There are caveats, however, to taking objective approaches.
- First, you need to find the right metrics or models. In the investing world, we know that certain fundamental multiples like price to book and EV/EBITDA are far better long-term performance predictors than metrics such as forward P/E ratios. In our NCAA bracket and football examples above, we used models that have been developed over long periods of time. A tourney bracket based upon the relative positions of the moon and stars in the sky at various points during the tourney probably wouldn’t get you very far. Keep in mind, it’s important not choosing metrics or models because they tell you what you want to hear all the time.

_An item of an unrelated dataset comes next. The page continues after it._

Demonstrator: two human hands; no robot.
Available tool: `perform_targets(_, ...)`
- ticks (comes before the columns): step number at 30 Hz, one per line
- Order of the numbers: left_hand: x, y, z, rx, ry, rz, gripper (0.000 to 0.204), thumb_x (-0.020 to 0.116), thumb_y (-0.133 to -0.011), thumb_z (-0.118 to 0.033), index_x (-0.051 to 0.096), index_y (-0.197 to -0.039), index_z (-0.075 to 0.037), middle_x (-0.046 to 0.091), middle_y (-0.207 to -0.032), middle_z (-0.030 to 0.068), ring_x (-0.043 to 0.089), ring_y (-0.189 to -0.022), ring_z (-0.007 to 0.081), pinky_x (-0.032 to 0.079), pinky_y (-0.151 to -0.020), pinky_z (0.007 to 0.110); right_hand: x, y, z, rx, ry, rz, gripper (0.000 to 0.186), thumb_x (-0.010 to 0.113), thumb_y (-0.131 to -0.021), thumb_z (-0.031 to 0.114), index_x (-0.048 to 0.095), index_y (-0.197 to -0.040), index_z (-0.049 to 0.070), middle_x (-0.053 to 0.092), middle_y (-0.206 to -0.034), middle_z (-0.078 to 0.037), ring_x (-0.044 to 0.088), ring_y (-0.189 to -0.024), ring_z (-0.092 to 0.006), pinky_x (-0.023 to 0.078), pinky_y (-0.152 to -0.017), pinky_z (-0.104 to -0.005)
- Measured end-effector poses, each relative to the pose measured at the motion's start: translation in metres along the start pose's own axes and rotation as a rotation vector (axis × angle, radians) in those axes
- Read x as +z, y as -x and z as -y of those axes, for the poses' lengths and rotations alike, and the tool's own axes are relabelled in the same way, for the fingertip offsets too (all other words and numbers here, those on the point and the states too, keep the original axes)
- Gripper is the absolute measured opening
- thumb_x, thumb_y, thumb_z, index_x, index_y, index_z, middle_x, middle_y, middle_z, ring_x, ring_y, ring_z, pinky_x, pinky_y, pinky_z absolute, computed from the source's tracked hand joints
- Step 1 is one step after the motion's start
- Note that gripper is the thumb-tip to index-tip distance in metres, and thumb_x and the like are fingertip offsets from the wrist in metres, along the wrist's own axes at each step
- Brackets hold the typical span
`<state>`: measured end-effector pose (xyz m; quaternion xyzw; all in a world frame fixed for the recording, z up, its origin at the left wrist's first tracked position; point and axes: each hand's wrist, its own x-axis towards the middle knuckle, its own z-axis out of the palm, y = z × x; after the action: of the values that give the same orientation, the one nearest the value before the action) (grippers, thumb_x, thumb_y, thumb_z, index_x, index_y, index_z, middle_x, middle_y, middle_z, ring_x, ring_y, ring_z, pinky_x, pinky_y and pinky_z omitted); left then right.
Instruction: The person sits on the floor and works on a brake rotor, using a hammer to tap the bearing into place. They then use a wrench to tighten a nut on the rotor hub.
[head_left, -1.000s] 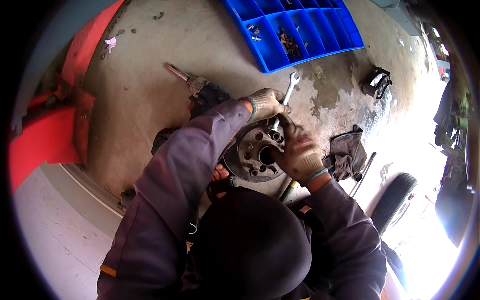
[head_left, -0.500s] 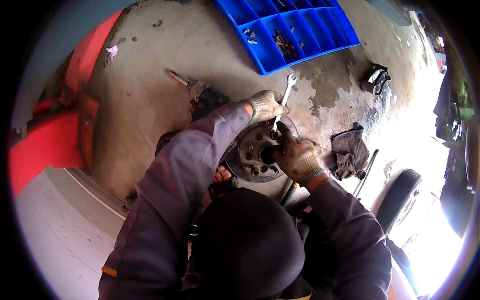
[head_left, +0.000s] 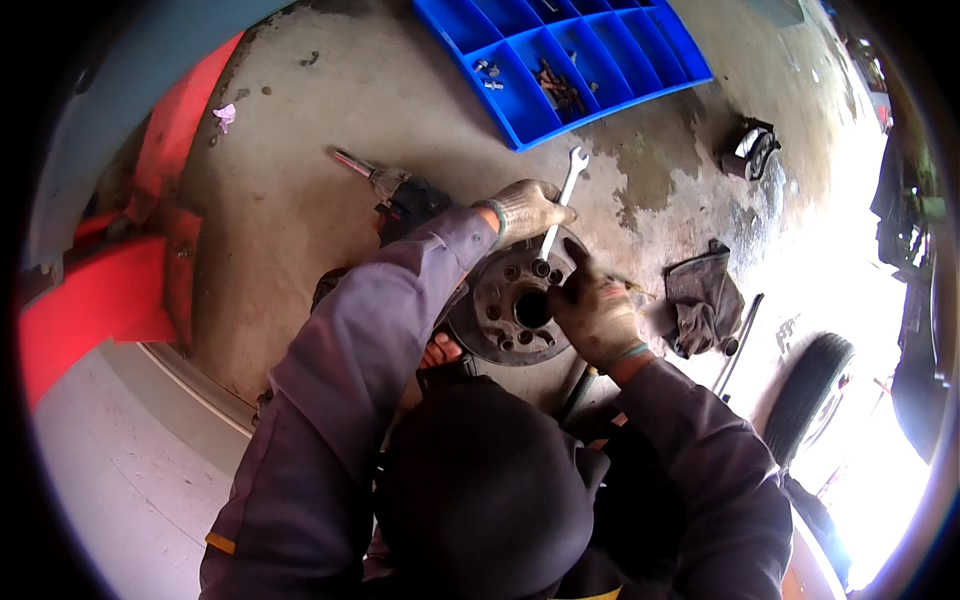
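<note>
My left hand [head_left: 530, 212], in a pale knitted glove, is closed round a silver combination wrench [head_left: 569, 190]. The wrench's open jaw points up and away; its other end meets one of the bolt holes near the top of a round metal brake disc [head_left: 490, 340]. This disc has a dark central bore and several holes around it. Over its right side lies my gloved right hand [head_left: 605, 318], fingers bent and dirty at the tips; what they hold is hidden. Bare fingers [head_left: 440, 350] of another hand show at the disc's lower left.
Beyond the disc lies a blue compartment tray [head_left: 610, 60] with bolts in it. A power tool [head_left: 405, 195] rests on the floor at left. Dark cloth [head_left: 703, 295], a long bar [head_left: 742, 340] and a tyre [head_left: 810, 395] lie at right. A dark rounded shape [head_left: 485, 480] fills the lower middle.
The view has shifted slightly. My right hand's fingers have drawn a little away from the wrench's lower end. My left hand keeps its grip on the wrench.
</note>
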<state>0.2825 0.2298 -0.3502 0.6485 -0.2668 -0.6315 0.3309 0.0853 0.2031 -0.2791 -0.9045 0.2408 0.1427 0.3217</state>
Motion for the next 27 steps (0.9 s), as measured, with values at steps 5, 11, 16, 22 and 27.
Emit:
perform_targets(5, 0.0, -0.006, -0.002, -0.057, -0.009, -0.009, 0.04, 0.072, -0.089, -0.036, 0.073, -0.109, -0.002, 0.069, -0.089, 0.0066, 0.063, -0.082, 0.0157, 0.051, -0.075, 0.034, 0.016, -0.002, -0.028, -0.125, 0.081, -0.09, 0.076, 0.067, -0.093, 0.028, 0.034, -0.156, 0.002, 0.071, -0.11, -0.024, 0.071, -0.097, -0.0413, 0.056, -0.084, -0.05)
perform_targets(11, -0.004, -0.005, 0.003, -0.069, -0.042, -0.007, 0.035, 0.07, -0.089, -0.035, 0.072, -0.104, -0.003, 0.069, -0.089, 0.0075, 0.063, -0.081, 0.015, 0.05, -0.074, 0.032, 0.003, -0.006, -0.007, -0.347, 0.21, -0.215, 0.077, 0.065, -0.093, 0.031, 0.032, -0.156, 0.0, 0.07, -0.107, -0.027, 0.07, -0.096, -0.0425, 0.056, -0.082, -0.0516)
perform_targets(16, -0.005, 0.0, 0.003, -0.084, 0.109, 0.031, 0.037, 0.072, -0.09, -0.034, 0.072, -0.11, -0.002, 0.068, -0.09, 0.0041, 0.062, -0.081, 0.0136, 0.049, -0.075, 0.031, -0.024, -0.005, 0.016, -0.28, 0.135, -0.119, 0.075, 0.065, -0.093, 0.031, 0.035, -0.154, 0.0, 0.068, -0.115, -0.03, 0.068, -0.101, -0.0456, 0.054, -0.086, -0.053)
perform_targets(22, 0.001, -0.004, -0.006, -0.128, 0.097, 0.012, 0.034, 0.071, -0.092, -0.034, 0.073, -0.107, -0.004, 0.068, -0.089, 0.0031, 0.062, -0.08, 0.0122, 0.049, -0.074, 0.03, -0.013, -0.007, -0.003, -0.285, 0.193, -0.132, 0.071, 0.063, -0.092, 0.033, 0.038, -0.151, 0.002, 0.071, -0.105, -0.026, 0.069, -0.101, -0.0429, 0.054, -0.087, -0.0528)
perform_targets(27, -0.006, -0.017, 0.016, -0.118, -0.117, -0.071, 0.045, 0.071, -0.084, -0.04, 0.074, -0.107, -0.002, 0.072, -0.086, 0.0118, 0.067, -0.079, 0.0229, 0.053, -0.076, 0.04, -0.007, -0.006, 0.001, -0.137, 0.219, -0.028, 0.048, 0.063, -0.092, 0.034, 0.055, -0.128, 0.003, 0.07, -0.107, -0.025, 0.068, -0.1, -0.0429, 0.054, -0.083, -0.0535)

- Second, you have to commit yourself to the process and maintain discipline, no matter how bad it hurts. In value investing, it’s easy to come up with a million different reasons why a certain company’s stock shouldn’t get consideration. There are ways to mitigate this anxiety. For instance, one can employ risk management rules or technical analysis to ensure that a particular name doesn’t harm performance in an outsized way. Nonetheless, even with risk procedures in place, it’s very difficult mentally to get involved in names that aren’t necessarily belles of the stock-picking ball. Likewise, in clicking the teams for my bracket, rest assured there were many tempting overrides.

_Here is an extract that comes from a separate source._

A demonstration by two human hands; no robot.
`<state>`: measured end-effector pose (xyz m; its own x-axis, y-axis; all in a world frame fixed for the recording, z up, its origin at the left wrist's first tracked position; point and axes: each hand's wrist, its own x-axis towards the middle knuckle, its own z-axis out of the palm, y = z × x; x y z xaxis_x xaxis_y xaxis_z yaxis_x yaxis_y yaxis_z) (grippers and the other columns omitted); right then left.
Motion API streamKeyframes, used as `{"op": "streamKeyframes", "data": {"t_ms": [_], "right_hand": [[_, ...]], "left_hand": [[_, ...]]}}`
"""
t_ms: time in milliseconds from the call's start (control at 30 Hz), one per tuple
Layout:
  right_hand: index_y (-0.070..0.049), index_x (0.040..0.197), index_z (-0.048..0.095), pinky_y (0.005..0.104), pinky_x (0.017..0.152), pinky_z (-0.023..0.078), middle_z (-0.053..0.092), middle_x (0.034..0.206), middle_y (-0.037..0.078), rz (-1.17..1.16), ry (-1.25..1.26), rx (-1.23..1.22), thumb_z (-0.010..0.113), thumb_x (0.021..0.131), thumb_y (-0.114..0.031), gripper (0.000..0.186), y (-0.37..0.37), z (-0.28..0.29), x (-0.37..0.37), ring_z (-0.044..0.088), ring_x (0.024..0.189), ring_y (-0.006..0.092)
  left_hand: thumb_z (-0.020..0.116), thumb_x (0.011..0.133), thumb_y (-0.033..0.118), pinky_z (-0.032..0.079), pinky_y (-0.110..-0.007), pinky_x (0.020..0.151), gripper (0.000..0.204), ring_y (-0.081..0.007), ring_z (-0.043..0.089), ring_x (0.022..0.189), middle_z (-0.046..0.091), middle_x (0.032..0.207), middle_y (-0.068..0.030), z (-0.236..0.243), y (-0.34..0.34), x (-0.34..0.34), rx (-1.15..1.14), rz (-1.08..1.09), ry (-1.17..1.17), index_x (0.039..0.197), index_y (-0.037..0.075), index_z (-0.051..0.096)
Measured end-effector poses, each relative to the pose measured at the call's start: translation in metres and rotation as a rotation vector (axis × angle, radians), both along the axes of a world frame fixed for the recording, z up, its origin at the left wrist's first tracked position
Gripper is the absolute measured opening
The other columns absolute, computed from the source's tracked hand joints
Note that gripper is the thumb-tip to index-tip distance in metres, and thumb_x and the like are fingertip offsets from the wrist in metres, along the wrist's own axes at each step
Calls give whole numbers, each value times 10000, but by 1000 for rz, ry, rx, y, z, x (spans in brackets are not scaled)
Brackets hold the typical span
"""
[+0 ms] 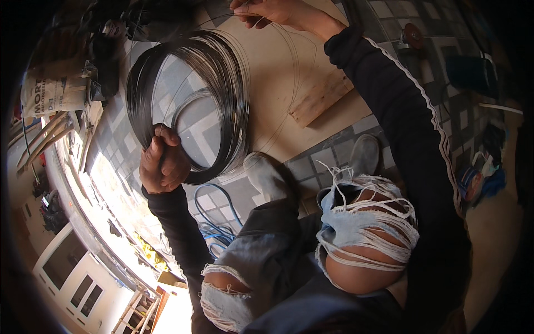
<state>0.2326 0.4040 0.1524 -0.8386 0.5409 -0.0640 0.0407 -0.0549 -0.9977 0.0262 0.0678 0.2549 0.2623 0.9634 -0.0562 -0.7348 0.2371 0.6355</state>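
A large coil of thin dark wire [231, 94] stands out ahead of my knees, above the tiled floor. My left hand [165, 161] is closed round the coil's near left side. Up at the far edge of the view, my right hand [275, 12] pinches a loose strand of the wire, its fingertips partly cut off by the picture's rim. Several fine strands arc from the coil toward that hand and over a tan board [261, 106]. A short wooden block [320, 99] lies on the board, to the right of the coil.
Blue hose [222, 231] lies looped by my left leg. A printed sack [61, 94] and wooden strips [47, 136] are at the left. Toward the far right sits a reddish disc [412, 35]; plastic bags [481, 175] lie at the right. My boots [267, 177] stand near the board.
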Motion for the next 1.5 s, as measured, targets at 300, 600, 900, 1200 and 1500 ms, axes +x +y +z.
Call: {"op": "streamKeyframes", "data": {"t_ms": [300, 600, 900, 1200, 1500], "right_hand": [[-67, 1453, 551, 422, 1107, 467, 599, 1410, 143, -130, -335, 4, 661, 956, -612, 746, -31, -51, 42, 580, 1317, 297], [-79, 1460, 492, 473, 1068, 457, 575, 1373, 153, -103, -114, -740, 675, 893, -680, 847, -107, -96, 30, 581, 1248, 299], [-103, 1304, 572, 390, 821, 568, 653, 1131, 80, 79, -74, -868, 729, 955, -405, 487, -151, -92, 12, 686, 984, 234], [-110, 1103, 652, 332, 624, 544, 564, 761, -42, -281, -46, -852, 785, 919, -289, 290, -147, -90, 15, 592, 637, 123], [-43, 1400, 532, 390, 988, 526, 670, 1211, 127, -449, -333, 242, 788, 912, -402, 658, -156, -77, 8, 656, 1139, 230]], "left_hand": [[325, 1153, 274, 296, -218, 290, 322, -49, 337, 346, 502, 712, -40, -6, 1, -6, -27, 144, -56, 1244, 6, 477], [312, 1154, 276, 332, -220, 292, 337, -53, 374, 350, 502, 698, -44, 7, 3, -20, 31, 160, -47, 1263, 0, 472], [331, 1151, 272, 379, -208, 294, 317, -72, 402, 373, 471, 690, -49, 15, 3, -27, 53, 239, -80, 1238, -1, 464], [305, 1155, 275, 416, -211, 320, 374, -91, 414, 405, 449, 706, -57, 14, 4, -33, 88, 267, -161, 1279, -44, 457], [301, 1156, 312, 439, -245, 387, 416, -82, 448, 420, 497, 792, -39, 11, 6, -26, -6, 324, -110, 1352, -21, 455]]}}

- Third, and perhaps most important, one has to understand that taking probabilistic approaches doesn’t guarantee you win every time period. Patience is absolutely a key part. Consistency becomes more important than shooting the lights out. In markets, sometimes value is in favor, sometimes it isn’t. In past blog posts, we showed several year stretches where certain fundamental metrics underperformed only to come back with a vengeance on the upside. Many investors lose patience with a process due to a stretch of underperformance and abandon the process at precisely the wrong moment instead. Our “humanness” gets in the way. Take the football pool. On the way to those first and third place finishes, this writer rarely won the weekly intervals outright. However, rarely were the picks at the very bottom of the pool in any given week. Surely, a few weeks were stinkers, but the odds eventually won out over the course of 14 weeks. Grind-it-out consistency is the central idea, not too dissimilar to the tortoise vs. hare example.

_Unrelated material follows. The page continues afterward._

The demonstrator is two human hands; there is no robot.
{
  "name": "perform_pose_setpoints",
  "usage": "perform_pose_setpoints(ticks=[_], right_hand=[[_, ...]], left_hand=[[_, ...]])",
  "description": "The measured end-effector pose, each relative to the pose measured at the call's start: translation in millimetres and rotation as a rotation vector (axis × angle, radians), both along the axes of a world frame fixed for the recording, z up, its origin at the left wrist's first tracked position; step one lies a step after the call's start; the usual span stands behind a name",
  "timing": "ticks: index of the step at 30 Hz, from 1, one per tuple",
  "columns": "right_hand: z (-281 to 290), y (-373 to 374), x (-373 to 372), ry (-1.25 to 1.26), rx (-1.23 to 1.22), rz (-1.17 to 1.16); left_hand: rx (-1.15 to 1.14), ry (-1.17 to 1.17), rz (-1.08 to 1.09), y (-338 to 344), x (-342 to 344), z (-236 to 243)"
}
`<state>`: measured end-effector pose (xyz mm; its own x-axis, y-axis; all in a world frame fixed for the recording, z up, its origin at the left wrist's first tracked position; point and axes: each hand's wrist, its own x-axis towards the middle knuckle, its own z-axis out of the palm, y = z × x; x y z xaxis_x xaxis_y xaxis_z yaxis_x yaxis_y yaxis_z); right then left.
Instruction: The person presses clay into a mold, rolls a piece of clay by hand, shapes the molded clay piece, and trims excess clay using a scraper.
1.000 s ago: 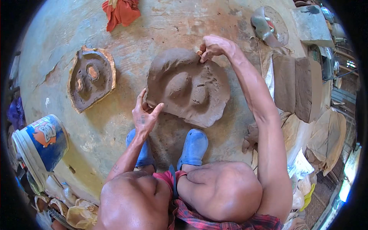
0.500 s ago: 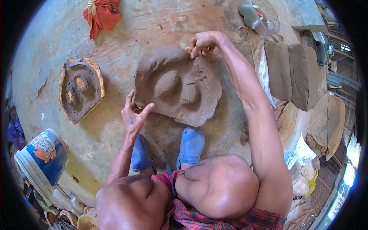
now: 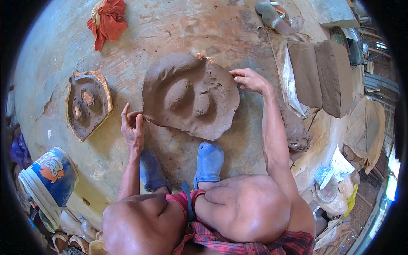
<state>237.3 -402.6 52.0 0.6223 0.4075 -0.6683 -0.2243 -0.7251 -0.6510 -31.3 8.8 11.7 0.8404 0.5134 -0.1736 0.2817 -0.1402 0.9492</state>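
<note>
A brown clay slab (image 3: 191, 123) with an uneven edge lies in front of my feet, two rounded bumps rising from its hollowed middle. Under its far edge a bit of orange-brown rim (image 3: 200, 55) peeks out. My left hand (image 3: 133, 129) is at the slab's left edge, fingers spread, one fingertip close to or touching the clay. At the upper right edge, my right hand (image 3: 251, 80) has its thumb and forefinger together on the clay, its other fingers curled. To the left sits a smaller orange-rimmed mould (image 3: 109, 91) lined with clay.
A red cloth (image 3: 111, 25) lies at the far left, and a blue-and-white bucket (image 3: 55, 176) at the near left. Clay blocks (image 3: 321, 78) stand on the right, with a rough clay lump (image 3: 295, 131) beside my right forearm. My blue clogs (image 3: 209, 163) are just below the slab.
My right hand has moved from the slab's far edge to the right along its rim. The slab has turned slightly, and more orange rim shows behind it. My left hand's fingers have shifted upward.
</note>
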Motion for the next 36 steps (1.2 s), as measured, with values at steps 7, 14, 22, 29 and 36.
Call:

We’ll see how the rest of the tourney plays out. Whether the bracket finishes first or not, we know it’s been a good run. Plus, we’ll know the outcome one-way or the other within a week! Markets, however, test patience, consistency, and discipline over years and decades. Academics and investors have asked repeatedly how efficient or moderately efficient markets can continue to offer a value premium over long periods of time. Perhaps it’s best summed up in quote attributed to John Maynard Keynes: “Markets can remain irrational a lot longer than you and I can remain solvent.”